RONIN, il samurai tra i filari

Ronin è la gamma di trattori specialistici pensata da Goldoni per gli impieghi più differenti: dal campo alle lavorazioni tra i filari di vigneti e frutteti, alle serre e ai vivai; ma anche per le varie operazioni di trasporto all’interno dell’azienda agricola e, infine, per la manutenzione professionale delle aree verdi. Tutto questo però senza rinunciare ai punti di forza tipici delle trattrici Goldoni: compattezza nelle dimensioni, robustezza e affidabilità.
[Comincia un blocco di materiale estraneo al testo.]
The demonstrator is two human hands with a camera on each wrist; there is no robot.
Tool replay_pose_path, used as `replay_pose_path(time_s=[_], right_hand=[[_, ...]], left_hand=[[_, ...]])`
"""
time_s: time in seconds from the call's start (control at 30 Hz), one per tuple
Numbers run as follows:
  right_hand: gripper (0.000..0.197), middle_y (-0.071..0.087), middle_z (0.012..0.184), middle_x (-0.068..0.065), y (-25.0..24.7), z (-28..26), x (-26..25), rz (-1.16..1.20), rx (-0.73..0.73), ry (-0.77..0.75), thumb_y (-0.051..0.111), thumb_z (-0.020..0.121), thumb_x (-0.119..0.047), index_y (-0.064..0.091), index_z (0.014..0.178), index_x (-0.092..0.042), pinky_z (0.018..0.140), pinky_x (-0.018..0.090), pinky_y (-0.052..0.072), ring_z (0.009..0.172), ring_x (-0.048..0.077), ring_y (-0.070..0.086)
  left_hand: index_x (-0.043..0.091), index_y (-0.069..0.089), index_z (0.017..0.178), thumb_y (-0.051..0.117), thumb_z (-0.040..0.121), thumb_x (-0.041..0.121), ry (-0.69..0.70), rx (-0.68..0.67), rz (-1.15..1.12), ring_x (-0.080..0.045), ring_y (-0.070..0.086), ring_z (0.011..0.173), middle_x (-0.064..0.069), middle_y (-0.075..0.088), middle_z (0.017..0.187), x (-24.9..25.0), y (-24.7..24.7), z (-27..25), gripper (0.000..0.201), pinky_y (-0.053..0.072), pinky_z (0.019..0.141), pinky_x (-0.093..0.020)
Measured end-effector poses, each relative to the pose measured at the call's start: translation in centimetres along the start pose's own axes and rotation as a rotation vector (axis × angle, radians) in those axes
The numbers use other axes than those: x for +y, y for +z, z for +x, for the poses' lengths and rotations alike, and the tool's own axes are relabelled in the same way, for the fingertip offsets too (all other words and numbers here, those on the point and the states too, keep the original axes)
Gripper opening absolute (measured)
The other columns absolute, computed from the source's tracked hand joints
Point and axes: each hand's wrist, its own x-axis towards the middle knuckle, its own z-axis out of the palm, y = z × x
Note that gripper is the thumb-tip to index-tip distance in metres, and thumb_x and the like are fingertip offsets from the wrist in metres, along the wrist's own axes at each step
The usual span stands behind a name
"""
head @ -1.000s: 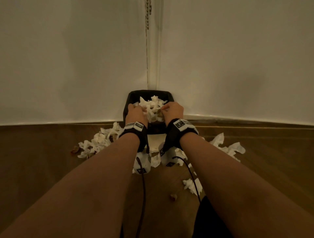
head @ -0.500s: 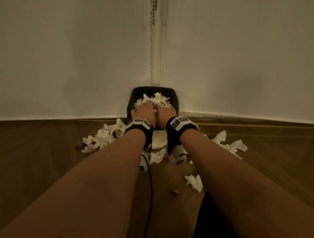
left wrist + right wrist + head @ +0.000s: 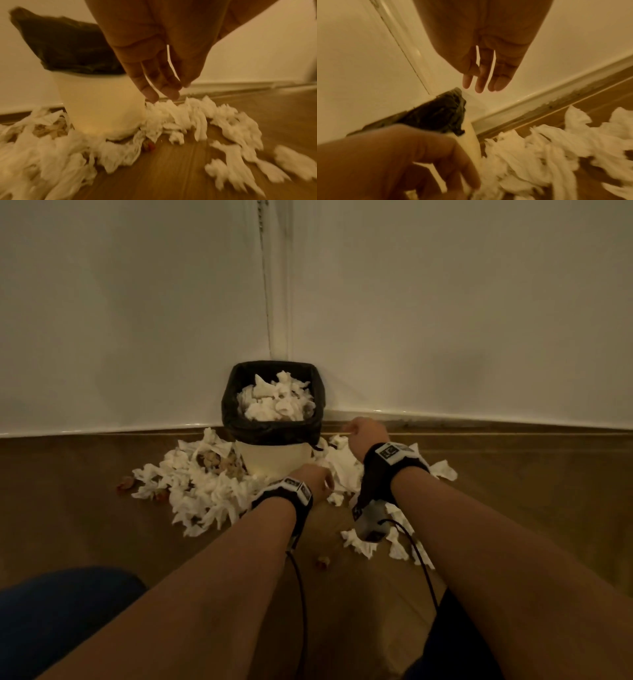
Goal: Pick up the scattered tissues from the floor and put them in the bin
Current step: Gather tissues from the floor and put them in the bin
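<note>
The bin [image 3: 274,453] stands in the corner where the two white walls [image 3: 137,320] meet, at about 12 o'clock from the person. It is pale, with a black bag [image 3: 270,429] folded over its rim, and white tissues [image 3: 274,402] fill it near to the top. More tissues lie on the brown wooden floor [image 3: 85,525] all around its foot. A big heap of tissues [image 3: 202,491] lies at about 10 o'clock from the left hand [image 3: 313,479], and some brown scraps [image 3: 219,465] sit in that heap close to the bin. The left hand is low, right in front of the bin, with its fingers [image 3: 152,94] pointing down, loose and a little apart, holding nothing. Their tips are just above, or maybe touching, the tissues by the bin's foot [image 3: 171,115]; the wrist view is too blurry to tell which. The right hand [image 3: 366,436] is up beside the bin, at about 3 o'clock from it. Its fingers [image 3: 479,83] are straight and loose, and it holds nothing too. The tissues under it [image 3: 342,463] lie on the floor at about 6 o'clock from the hand, apart from it. A few more tissues [image 3: 359,546] lie nearer the person, close to the right wrist.
</note>
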Motion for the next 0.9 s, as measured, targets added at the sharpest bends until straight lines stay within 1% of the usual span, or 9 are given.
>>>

Il nome della gamma tuttavia è esso stesso un’espressione di forza, poiché i Ronin erano samurai giapponesi liberi da padrone: “Pur continuando a fare parte dell’elevata casta dei samurai, i Ronin potevano mettersi al servizio del popolo, insegnando arti marziali e di guerra, facendosi assumere come guardie del corpo oppure difendendo il villaggio da aggressioni esterne” (da Wikipedia).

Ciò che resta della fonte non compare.